▶ **Your goal**
Report each line from the listing that the string "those" appears in.
===
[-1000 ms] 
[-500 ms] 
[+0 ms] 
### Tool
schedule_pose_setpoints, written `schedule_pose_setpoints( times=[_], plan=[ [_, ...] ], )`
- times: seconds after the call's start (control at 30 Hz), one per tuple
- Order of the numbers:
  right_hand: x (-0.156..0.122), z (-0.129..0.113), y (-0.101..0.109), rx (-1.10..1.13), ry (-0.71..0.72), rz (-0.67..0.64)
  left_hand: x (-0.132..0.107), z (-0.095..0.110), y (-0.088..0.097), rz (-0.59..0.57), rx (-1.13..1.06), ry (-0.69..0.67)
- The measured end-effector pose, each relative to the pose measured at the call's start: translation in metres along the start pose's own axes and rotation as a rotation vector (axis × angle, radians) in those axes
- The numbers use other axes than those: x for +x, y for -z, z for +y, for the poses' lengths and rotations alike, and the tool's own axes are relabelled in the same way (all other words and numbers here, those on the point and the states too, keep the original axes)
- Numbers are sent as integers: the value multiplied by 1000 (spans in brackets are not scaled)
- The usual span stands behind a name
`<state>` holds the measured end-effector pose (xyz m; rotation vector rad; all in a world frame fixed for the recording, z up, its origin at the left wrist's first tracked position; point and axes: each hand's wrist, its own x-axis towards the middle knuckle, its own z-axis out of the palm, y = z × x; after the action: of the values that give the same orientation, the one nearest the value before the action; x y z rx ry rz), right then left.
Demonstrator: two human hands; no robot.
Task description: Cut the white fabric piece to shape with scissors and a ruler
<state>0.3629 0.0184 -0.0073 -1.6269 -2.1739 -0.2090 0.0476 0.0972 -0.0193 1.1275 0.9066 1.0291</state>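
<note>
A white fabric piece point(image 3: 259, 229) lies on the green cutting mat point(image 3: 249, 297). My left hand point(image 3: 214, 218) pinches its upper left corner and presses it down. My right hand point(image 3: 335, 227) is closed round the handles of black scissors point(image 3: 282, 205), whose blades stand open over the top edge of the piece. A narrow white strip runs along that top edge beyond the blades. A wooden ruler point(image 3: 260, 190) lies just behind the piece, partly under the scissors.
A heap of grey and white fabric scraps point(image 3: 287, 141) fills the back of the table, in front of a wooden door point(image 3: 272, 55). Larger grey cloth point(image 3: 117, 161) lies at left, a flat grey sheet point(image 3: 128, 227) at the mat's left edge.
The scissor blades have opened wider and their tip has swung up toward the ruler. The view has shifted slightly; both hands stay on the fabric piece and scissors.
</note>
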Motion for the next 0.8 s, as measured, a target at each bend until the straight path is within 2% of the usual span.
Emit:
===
▶ **Solution to the problem**
- The measured end-effector pose, each relative to the pose measured at the call's start: translation in metres along the start pose's own axes and rotation as a rotation vector (axis × angle, radians) in those axes
- The numbers use other axes than those: x for +x, y for -z, z for +y, for the poses' lengths and rotations alike, and the tool's own axes are relabelled in the same way (all other words and numbers here, those on the point and the states too, keep the original axes)

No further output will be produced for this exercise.